## [Requirement]
Return all lines from the listing below in which the string "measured" occurs.

## [Data provided]
- - -

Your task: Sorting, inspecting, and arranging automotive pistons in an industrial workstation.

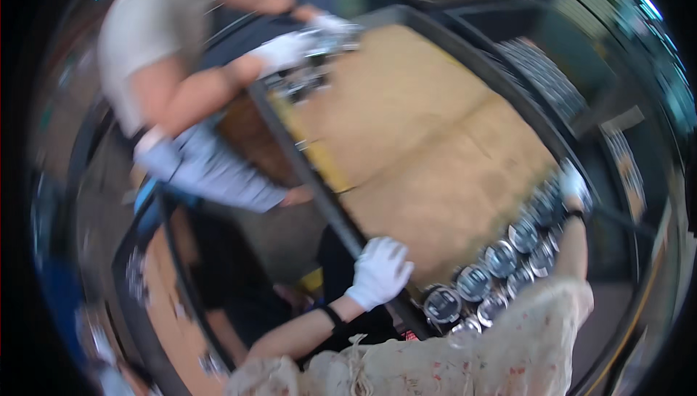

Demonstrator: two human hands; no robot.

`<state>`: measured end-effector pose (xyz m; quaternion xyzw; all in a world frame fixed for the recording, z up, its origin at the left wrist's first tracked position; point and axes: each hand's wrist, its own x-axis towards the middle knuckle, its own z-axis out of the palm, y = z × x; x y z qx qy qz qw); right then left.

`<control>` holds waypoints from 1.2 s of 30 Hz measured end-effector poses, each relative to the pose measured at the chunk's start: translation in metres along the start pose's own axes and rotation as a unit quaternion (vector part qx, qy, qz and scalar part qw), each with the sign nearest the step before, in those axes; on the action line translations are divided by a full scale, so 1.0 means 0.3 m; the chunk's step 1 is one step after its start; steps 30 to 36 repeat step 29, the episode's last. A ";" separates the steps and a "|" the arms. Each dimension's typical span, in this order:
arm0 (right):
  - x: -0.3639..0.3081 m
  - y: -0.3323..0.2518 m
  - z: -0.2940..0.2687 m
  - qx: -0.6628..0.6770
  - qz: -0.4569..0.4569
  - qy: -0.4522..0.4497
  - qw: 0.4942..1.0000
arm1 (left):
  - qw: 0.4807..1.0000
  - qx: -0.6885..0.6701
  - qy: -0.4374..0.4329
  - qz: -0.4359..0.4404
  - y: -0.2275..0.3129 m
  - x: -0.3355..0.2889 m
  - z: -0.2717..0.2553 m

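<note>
Round silvery cans (501,258) lie in blurred rows on the brown tabletop (406,127). Left hand (379,271), fingers curled, grips the dark frame (305,167); right hand (573,185) touches the cans, grip indiscernible.

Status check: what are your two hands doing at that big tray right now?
Left hand gloved, gripping the dark tray frame. Right hand gloved, on the row of round metal tins. Co-worker's gloved hand at far corner.
</note>
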<state>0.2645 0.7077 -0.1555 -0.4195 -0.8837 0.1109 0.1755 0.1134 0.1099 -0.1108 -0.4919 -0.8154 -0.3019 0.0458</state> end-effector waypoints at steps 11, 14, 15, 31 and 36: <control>-0.460 -0.770 -0.577 0.021 -0.137 0.063 0.988 | 0.990 -0.064 0.123 0.022 0.008 -0.138 0.101; -0.759 -1.096 -0.684 0.160 -0.158 -0.016 0.974 | 0.973 -0.135 0.190 -0.004 0.002 -0.170 0.027; -0.852 -1.192 -0.698 0.203 -0.151 -0.061 0.965 | 0.972 -0.156 0.169 -0.055 -0.009 -0.213 -0.030; -1.596 -2.055 -0.119 0.510 -0.057 -0.667 0.541 | 0.541 -0.510 0.548 -0.383 0.269 -1.520 -1.346; -1.596 -2.055 -0.119 0.510 -0.057 -0.667 0.541 | 0.541 -0.510 0.548 -0.383 0.269 -1.520 -1.346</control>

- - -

## [Solution to the exercise]
`<state>`: measured end-effector pose (xyz m; quaternion xyzw; all in a world frame fixed for the recording, z up, its origin at the left wrist's first tracked position; point and axes: each hand's wrist, its own x-axis towards the middle knuckle, its own z-axis out of the palm, y = z × x; x y z qx qy qz qw); right then left.
`<control>` holds waypoints from 1.2 s of 30 Hz measured end-effector poses, each relative to the pose measured at the chunk's start: translation in metres along the start pose's own axes and rotation as a unit quaternion (vector part qx, qy, qz and scalar part qw), each with the sign nearest the step before, in those axes; on the action line translations are divided by a full scale, so 1.0 means 0.3 m; the chunk's step 1 is one step after its start; steps 30 to 36 repeat step 29, the episode's last. A ";" separates the steps and a "|" the arms. Each dimension's typical span, in this order:

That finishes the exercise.